Andrew Weaver apologizes for being late for the interview but explains he was giving a lecture to his daughter’s class at Lambrick Park secondary school in Victoria.

“It may be a provocative statement, but I’ll say it anyways: I’m fed up speaking with the stereotypical angry, retired, grey-haired engineer,” explained the University of Victoria professor and global warming guru.

“They’re stuck in their ways and think everything can be fixed and that this is not a big problem.”

Since 1989 Weaver has been studying climate issues and, more recently, trying to get governments to act decisively to reduce greenhouse gas emissions, largely from burning of fossil fuels. He’s now come to the conclusion that the federal government isn’t interested, and that it’s time to concentrate on Canada’s youth — the next generation of leaders.

“Leadership will have to be grassroots, starting with the consumer and the youth of today,” he said, citing public demand for organic food and fuel-efficient vehicles as two encouraging examples. “I have absolutely given up on Ottawa ever showing any leadership on this.”

Weaver, a research chair in climate modelling and analysis, was a lead author in the United Nations Intergovernmental Panel on Climate Change, and, as such, a co-recipient of the Nobel Peace Prize in 2007.

He’s now the author of Generation Us: The Challenge of Global Warming, a compact easy-to-understand book by Raven Books aimed at Grade 10 students and selling in Canada, the U.S., United Kingdom, and Australia.

Weaver says that global warming is a problem created by the current generation but foisted on the next — a youthful generation that’s been slow to engage in the democratic process and elect politicians at all levels who take progressive positions on environmental sustainability.

“If you want change, you have to be part of our democracy,” he said.

Weaver believes that if youths understand the science behind the problem, they are more likely to take an interest in affecting change, and stop using the planet as a dumping ground to everyone’s detriment. “This is one of the most exciting self-empowering issues of our time,” he concluded.
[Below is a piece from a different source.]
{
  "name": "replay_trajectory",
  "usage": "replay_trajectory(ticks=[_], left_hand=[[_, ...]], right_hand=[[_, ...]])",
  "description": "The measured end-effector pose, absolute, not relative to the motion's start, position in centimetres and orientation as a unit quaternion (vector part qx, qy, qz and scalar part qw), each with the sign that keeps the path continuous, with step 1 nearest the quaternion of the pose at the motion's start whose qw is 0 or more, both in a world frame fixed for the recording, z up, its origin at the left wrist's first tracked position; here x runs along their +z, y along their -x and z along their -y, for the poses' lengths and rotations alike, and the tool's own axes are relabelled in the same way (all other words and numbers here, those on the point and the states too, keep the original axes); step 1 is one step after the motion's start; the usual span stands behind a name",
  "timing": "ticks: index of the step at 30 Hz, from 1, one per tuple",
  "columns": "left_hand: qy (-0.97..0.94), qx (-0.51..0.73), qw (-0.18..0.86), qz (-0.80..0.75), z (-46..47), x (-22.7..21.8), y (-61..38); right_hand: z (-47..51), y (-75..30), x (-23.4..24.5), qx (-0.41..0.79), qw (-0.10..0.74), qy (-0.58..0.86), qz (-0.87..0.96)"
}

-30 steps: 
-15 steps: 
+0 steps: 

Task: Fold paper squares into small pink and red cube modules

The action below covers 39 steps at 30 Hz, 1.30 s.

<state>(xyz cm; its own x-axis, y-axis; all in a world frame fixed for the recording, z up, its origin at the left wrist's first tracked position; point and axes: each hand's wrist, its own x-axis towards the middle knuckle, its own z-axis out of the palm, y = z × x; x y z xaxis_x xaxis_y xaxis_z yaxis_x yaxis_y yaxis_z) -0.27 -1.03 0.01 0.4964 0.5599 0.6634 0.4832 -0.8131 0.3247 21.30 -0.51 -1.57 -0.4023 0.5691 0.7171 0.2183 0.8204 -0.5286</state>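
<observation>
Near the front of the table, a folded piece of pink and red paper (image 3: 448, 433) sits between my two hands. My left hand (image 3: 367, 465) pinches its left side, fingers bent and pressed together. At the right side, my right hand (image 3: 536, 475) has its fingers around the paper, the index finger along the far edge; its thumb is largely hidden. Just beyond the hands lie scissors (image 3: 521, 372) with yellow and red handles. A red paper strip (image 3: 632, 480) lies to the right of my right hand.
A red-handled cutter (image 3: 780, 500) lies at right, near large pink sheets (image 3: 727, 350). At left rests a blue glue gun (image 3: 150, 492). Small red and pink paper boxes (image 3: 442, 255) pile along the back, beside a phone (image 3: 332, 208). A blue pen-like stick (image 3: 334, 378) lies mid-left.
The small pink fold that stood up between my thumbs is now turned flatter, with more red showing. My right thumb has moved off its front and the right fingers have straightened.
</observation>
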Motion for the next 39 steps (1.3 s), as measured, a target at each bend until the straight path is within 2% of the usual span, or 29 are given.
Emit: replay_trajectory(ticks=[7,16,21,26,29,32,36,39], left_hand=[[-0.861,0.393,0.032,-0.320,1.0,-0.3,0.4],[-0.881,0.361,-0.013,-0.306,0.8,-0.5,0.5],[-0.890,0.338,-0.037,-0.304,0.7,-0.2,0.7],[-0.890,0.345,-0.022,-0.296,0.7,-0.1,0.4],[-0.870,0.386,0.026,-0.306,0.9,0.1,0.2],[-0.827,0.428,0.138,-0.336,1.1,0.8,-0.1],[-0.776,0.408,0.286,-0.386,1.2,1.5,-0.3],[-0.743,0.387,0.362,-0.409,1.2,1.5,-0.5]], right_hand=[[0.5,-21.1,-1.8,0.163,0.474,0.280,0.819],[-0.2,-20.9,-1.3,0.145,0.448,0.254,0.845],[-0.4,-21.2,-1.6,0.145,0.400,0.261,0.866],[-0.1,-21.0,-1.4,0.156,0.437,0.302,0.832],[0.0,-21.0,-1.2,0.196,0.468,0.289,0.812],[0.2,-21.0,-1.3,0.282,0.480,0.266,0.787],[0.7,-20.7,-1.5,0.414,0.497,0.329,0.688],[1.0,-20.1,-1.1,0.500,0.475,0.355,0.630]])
The Black Hole of Global Warming Spending

In 2011, your federal government will spend $10.6 million a day on climate change. Annual expenditures will be about $4 billion on global warming research—now called climate change–despite the fact that there has been no global warming since 1998, says the Global Warming Policy Foundation (GWPF), a British educational think tank.

Billions have been wasted so far, although periods of cooling and warming have occurred naturally throughout history. Fossil fuels—Petroleum, natural gas and coal are the assigned “villains.” Yet, “no conclusive evidence shows that fossil fuels to produce energy have had any significant effect on the earth’s temperature,” GWPF concludes. In December 2010, more than 1,000 international scientists challenged man-made global warming claims made by the United Nations Governmental Panel on Climate Change (IPCC).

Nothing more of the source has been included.